The other day I was deiving and someone had a bumper sticker that was a math equation, the quadratic formula. I though it might be your other half...sped up and saw it was someone else.

April said...

When I or Kristen see each other's name on the Caller ID, we'll immediately answer with a grumpy "Whadda YOU want?" Poor Emily Post would be horrified.

aubrey said...

direct it up your butt.. hee hee. ya, i KNOW i could never do that with my sister. her and i, we don't have that kind of relationship. so, count yourself lucky. if i said something like that she would just sit in stunned silence.

Azúcar said...

Could you tell her to get it out of her butt? Wouldn't that solve the problem?

Mandee said...

Oh. My. Gosh. I am laughing so hard right now, I need to just walk away and breath for a moment.

Tiffany said...

I was pondering about the filthy Padawan the other day and I came up with a brilliant conclusion.

Because I know you and I know where you live (wish I could put that in italics), I know that you do not have a yard. Front nor back.

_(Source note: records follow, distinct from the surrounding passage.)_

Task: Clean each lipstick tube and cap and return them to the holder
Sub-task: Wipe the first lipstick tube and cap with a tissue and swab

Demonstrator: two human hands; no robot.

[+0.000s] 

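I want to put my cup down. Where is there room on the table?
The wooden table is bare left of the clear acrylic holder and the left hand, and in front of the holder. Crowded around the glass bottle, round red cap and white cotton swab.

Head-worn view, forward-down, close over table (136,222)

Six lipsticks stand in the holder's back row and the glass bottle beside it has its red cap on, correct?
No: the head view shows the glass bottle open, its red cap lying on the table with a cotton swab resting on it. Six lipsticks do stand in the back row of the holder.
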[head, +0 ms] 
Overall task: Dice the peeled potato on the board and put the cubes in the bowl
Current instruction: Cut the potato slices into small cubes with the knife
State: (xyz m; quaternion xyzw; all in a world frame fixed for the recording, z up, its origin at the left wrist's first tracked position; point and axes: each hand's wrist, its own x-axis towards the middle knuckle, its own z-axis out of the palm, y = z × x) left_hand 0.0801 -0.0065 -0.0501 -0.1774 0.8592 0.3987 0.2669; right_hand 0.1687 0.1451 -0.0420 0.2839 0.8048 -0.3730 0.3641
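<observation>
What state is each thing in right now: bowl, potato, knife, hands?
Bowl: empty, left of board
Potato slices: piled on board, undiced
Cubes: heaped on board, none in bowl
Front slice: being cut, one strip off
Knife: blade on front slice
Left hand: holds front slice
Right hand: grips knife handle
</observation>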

THUS...parmesan, nestle quik and things of the sort become dirt and contact solution and syrup become water.

What's a curious boy to do? You can't just shove him in the backyard and say play.

Don't know if that solves anything, it's just an observation.

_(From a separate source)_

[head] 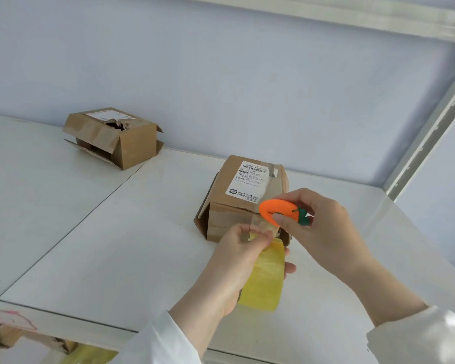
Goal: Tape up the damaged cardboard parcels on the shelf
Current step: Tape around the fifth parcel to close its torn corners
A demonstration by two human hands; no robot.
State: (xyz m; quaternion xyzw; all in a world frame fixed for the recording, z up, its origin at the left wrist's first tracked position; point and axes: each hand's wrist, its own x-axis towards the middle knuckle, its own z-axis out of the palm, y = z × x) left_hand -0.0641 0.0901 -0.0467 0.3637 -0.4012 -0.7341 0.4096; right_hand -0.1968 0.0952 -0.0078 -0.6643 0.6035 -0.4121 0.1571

And those chollas. How old are they? Can we play matchmaker please and set one up with my hermanito?

Azúcar said...

Sure thing! As long as they aren't bros.

compulsive writer said...

So this is what we pull out at the big party to congratulate Filthy Padawan on his first Nobel Peace Prize.

liz said...

my mom leaves tomorrow from helping me with the new baby and now I am totally scared my life is going to take the shape of your blog posts (i.e. food stuffs in shoes and carpet/ toddler crazies). And it makes me less scared cos I know I won't be alone.

Olivia said...

I love butt jokes! My mom is pissed because this summer I re-introduced "butthole" to the pantheon of family love-names. Also, I like to use the ol' "up yer butt annaroun' the corner" when people ask me where something is. Parm queso? I bet that shoe smelled like barf. Parm, while lovely, does, desafortunadamente, smell like puke.

b. said...

Does chollas mean seesters?
I'm too lazy to google it.
Holla to your chollas and my seester (she reads you)!
Did the parmesan enhance the smell of feet? Because it kinda does smell like feet.

Mirjam (Miryam) said...

dear azucar,your blog just saved my day, week, no: the last two weeks even. that's when we got a dog which everyone considers the perfect dog, housebroken, quiet, lazy, cute.... and I am going crazy, dog hair sucks, but then i came across your blog and now i feel so much better about dog hair on my floor. applause for your kids creativity and good luck to you... btw I think we read exactly the same blogs, i see your comments all over the place, always witty and smart...

Lindsey said...

Liz--it will. Sorry to break it to you. Your own blog posts are going to get even more interesting.

c jane said...

I saw that first picture and then I almost puked.

Julie said...

Family gang sign? Yeah, that first picture is a sign all right--in Britain. Similar in offensiveness to flipping the bird, but it refers to female body parts. Of course, that makes the picture even funnier....

I have only one sister, and I don't think she'd find the "up yours" comment very funny. Dang. It would be fun to have sisters like that. But that's what all my friends are for, right?

Wow. I would never have picked Parmesan, water, and shoes. Filthy Padawan is verrrry creative.....

Marie said...

I love funny cysts. They make it all better, even when "it" is a shoe full of parmesan soup.

aubrey said...

no, that DEFINITELY wouldn't solve the problem. definitely create MORE problem. that's ok, that's what girlfriends are for right?

Christy said...

Good ones!
MY sister responds to every (caller-IDed and voice-recognizable) telephone greeting from me with "Who is this?"
Sets the tone for the rest of the convo.